Taiwan MPs brawl over opening universities to China

Author: 
Reuters
Publication Date: 
Tue, 2010-05-11 23:40

Admission of up to 2,000 top students per year from China, which claims sovereignty over self-ruled Taiwan, should help build people-to-people relations after decades of limited contact, the island's Education Ministry said.
But the bill that finally received approval in parliament late on Monday, after legislators grabbed one another's arms and necks, following larger brawls over the same issue earlier in the year, could raise the admissions bar locally and send Taiwan students to offshore schools, hurting competitiveness, lawmakers say.
"The Chinese mainland will attract our best students, meaning Taiwan's educational industry will go bankrupt and unemployment will rise," legislator Tsai Huang-lang said.
Huang's opposition party had suggested earlier that the opening to Chinese students would further impact local jobs if it led to a broader recognition of China's educational certificates in Taiwan, local media said.

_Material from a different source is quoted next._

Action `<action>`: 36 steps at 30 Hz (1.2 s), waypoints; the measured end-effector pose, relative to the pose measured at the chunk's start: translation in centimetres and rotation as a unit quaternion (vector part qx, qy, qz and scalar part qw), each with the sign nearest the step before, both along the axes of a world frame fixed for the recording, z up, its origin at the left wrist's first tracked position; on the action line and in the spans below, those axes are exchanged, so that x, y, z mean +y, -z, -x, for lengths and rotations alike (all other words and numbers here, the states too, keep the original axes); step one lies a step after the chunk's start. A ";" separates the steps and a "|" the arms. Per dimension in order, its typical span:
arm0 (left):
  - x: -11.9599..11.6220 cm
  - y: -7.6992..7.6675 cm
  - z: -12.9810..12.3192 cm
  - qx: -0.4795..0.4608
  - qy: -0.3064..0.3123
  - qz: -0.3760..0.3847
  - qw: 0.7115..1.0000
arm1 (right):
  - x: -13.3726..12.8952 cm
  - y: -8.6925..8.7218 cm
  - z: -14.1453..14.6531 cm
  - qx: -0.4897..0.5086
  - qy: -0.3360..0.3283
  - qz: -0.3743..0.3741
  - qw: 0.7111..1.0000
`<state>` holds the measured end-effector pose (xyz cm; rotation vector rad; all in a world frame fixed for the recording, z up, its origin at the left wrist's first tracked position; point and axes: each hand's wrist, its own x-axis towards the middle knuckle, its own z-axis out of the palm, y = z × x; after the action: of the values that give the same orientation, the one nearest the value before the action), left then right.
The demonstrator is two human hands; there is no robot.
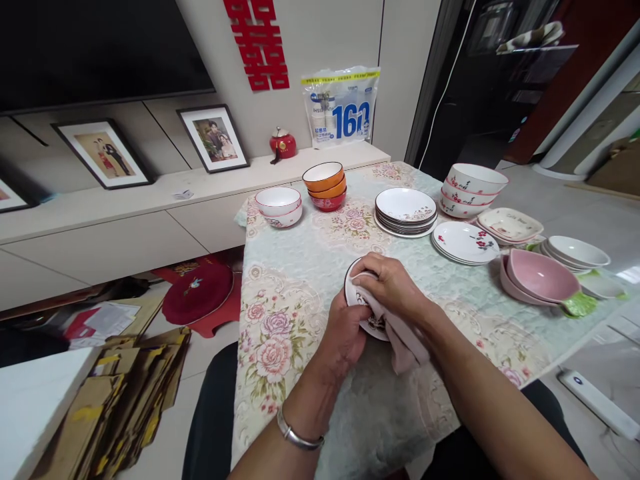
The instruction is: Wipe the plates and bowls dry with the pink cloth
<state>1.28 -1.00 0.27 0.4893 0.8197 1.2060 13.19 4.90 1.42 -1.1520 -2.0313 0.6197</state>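
My left hand (346, 327) grips the near left edge of a white plate (376, 331) with a dark rim and a printed pattern, its thumb lying over the face. My right hand (387, 280) is closed on a pale pink cloth (404, 340) and presses it against the plate, so much of the plate is hidden. The cloth's loose end hangs down toward the table. Beyond my hands stands a stack of dark-rimmed white plates (406, 203). To its right is a lower stack of flower-printed plates (465, 240).
Bowls in orange and red (324, 183) and white bowls (280, 205) stand at the far left of the flowered tablecloth (280, 327). On the right are tall white bowls (475, 187), square dishes (510, 225), pink bowls (543, 275) and small white bowls (577, 252). Flattened cardboard (125, 393) lies on the floor at left.
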 end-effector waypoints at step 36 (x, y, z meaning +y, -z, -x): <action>-0.2 -0.5 -0.4 0.001 -0.014 0.017 1.000 | 0.7 0.7 -2.0 -0.114 0.179 -0.016 0.977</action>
<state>1.64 -1.17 0.81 0.4536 0.8495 1.2155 15.14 5.63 0.74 -1.5818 -1.9382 0.2839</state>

Much of Taiwan's public is already worried about China's impact on the $390 billion Taiwan economy after the two sides signed a free trade-style deal in June, a potential risk to the China-friendly government in a bellwether local election year.
The new rules, which face two more parliamentary reviews but are unlikely to change course, are expected to draw a massive Chinese applicant pool for the 2011 academic year as China and Taiwan share a language and are just 160 km apart.
An inflow of students would complement recent momentum on both sides since 2008 to open trade links and would advance Beijing's agenda of bringing the two sides closer culturally, part of its long-term goal of political unification.
China has claimed Taiwan since the end of the Chinese civil war in 1949 and has vowed to bring the island under its rule, by force if necessary.